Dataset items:
BEGIN
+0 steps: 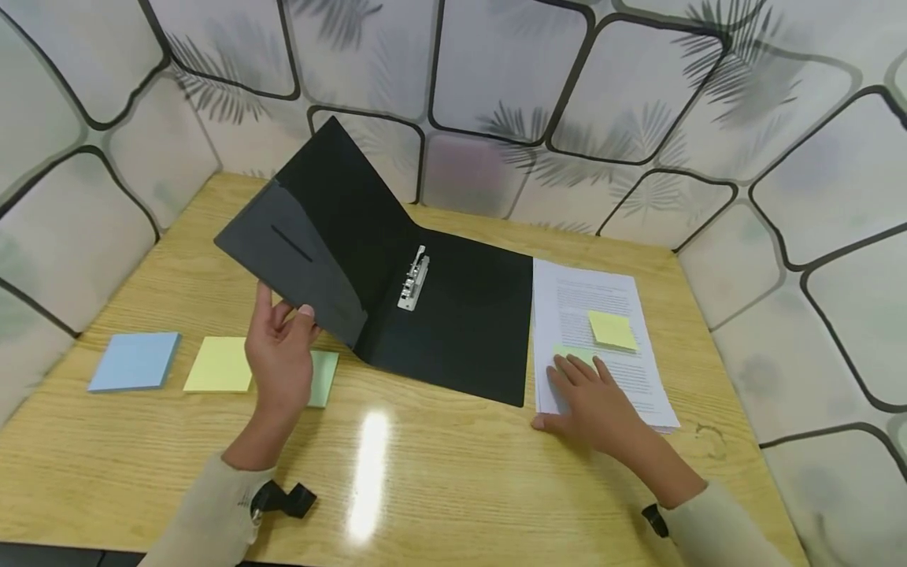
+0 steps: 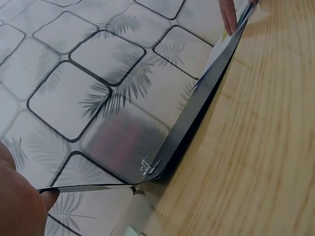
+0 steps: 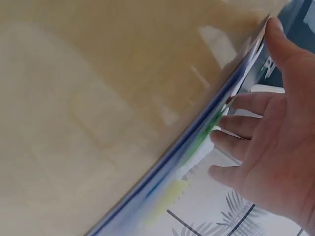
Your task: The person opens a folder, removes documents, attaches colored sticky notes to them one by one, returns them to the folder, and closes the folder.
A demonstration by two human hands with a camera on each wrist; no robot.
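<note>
A black clip folder (image 1: 475, 323) lies spread on the table, its left cover (image 1: 272, 244) lifted at a slant. My left hand (image 1: 279, 370) pinches that cover by its near edge, thumb on the pocket side. In the fold sits a metal clip (image 1: 414, 279). Against the folder's right edge is a stack of printed papers (image 1: 581, 287), bearing a yellow sticky note (image 1: 612, 331) and a green sticky note (image 1: 567, 350). My right hand (image 1: 602, 409) rests on the stack's lower part with fingers spread, fingertips over the green note. Its thumb reaches the stack's lower left corner.
A blue sticky-note pad (image 1: 135, 361) and a yellow pad (image 1: 218, 365) lie at the left of the wooden table (image 1: 439, 480). Partly behind my left hand is a green pad (image 1: 323, 378). Patterned panels (image 1: 510, 71) enclose the table's back and sides.
</note>
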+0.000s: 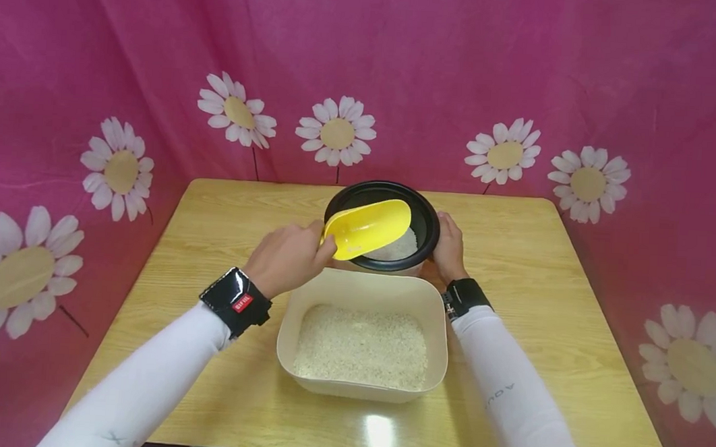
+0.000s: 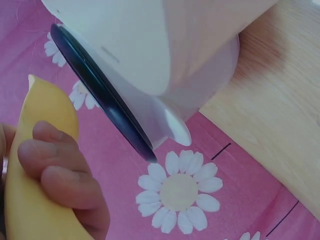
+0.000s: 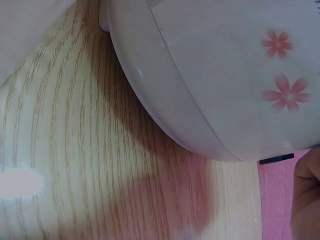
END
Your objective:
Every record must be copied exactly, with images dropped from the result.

Task response:
+0 steps: 
+0 steps: 
+0 steps: 
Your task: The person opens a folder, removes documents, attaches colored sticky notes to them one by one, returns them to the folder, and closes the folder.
A demonstration by two human hands with a camera on each wrist; no robot.
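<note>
A black clip folder (image 1: 475, 323) lies spread on the table, its left cover (image 1: 272, 244) lifted at a slant. My left hand (image 1: 279, 370) pinches that cover by its near edge, thumb on the pocket side. In the fold sits a metal clip (image 1: 414, 279). Against the folder's right edge is a stack of printed papers (image 1: 581, 287), bearing a yellow sticky note (image 1: 612, 331) and a green sticky note (image 1: 567, 350). My right hand (image 1: 602, 409) rests on the stack's lower part with fingers spread, fingertips over the green note. Its thumb reaches the stack's lower left corner.
A blue sticky-note pad (image 1: 135, 361) and a yellow pad (image 1: 218, 365) lie at the left of the wooden table (image 1: 439, 480). Partly behind my left hand is a green pad (image 1: 323, 378). Patterned panels (image 1: 510, 71) enclose the table's back and sides.
</note>
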+0.000s: 
+0.000s: 
+0.000s: 

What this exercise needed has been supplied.